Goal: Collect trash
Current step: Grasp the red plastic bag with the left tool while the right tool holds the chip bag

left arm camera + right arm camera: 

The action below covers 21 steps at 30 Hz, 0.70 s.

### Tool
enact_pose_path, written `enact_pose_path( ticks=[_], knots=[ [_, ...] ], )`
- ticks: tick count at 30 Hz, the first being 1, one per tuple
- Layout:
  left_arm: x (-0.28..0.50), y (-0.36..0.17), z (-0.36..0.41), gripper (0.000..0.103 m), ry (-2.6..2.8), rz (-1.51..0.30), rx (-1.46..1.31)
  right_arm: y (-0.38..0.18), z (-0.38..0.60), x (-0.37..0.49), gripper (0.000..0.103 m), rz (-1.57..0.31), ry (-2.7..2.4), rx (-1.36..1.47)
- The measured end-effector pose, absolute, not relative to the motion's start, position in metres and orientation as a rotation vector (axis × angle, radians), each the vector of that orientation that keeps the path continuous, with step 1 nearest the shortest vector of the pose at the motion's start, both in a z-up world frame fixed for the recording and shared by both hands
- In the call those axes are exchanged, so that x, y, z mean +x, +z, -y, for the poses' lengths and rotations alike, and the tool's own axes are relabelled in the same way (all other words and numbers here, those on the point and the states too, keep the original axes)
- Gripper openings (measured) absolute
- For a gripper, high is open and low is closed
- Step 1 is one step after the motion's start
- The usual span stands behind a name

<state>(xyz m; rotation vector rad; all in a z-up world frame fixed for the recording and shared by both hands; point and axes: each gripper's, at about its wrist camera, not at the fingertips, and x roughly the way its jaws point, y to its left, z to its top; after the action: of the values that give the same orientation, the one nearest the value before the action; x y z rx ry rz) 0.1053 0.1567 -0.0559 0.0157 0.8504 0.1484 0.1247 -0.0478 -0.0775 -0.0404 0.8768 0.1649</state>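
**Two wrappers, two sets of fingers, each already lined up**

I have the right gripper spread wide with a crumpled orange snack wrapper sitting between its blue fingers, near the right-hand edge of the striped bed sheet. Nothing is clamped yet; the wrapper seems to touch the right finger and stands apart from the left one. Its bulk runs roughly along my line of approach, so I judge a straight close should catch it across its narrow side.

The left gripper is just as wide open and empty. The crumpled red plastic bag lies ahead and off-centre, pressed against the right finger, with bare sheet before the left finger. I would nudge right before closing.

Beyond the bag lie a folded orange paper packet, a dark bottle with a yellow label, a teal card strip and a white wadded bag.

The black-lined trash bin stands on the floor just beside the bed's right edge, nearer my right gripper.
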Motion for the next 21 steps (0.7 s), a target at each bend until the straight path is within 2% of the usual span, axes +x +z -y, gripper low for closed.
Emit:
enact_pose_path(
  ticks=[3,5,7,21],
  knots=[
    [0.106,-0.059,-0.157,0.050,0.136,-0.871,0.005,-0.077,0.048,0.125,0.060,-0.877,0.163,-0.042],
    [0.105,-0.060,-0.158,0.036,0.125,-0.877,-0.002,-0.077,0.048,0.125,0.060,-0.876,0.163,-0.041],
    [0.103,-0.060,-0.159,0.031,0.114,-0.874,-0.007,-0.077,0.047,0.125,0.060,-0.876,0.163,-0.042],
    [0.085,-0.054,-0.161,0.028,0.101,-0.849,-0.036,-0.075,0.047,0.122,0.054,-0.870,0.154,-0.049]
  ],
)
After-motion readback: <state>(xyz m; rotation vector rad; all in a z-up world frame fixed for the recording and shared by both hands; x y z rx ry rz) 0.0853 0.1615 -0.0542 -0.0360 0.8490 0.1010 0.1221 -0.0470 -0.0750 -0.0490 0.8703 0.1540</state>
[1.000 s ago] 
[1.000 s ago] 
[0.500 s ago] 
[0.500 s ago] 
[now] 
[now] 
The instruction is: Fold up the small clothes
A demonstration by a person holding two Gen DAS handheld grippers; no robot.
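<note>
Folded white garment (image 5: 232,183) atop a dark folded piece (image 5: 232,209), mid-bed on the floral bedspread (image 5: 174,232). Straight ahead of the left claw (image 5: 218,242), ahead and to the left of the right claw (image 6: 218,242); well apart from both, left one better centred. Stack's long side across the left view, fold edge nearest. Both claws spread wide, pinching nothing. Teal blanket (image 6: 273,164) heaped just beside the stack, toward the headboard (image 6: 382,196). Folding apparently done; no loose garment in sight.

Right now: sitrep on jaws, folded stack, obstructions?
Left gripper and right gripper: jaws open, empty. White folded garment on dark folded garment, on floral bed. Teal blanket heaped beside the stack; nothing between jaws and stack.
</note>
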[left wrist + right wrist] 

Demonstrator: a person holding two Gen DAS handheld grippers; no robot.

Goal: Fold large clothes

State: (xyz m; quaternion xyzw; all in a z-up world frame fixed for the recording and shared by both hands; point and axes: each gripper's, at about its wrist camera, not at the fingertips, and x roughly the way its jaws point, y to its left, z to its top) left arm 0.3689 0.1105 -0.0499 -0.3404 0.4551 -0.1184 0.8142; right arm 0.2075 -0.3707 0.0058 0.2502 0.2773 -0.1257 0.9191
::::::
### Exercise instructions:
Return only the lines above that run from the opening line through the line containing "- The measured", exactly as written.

### Answer for this exercise:
Goal: Collect trash
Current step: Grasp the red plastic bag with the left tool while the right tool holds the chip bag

left arm camera + right arm camera: 

The action below covers 21 steps at 30 Hz, 0.70 s.

### Tool
enact_pose_path, written `enact_pose_path( ticks=[_], knots=[ [_, ...] ], )`
- ticks: tick count at 30 Hz, the first being 1, one per tuple
- Layout:
  left_arm: x (-0.28..0.50), y (-0.36..0.17), z (-0.36..0.41), gripper (0.000..0.103 m), ry (-2.6..2.8), rz (-1.51..0.30), rx (-1.46..1.31)
  right_arm: y (-0.38..0.18), z (-0.38..0.60), x (-0.37..0.49), gripper (0.000..0.103 m), rz (-1.57..0.31), ry (-2.7..2.4), rx (-1.36..1.47)
- The measured end-effector pose, absolute, not relative to the motion's start, position in metres and orientation as a rotation vector (axis × angle, radians), each the vector of that orientation that keeps the path continuous, with step 1 nearest the shortest vector of the pose at the motion's start, both in a z-up world frame fixed for the recording and shared by both hands

The requested output is complete.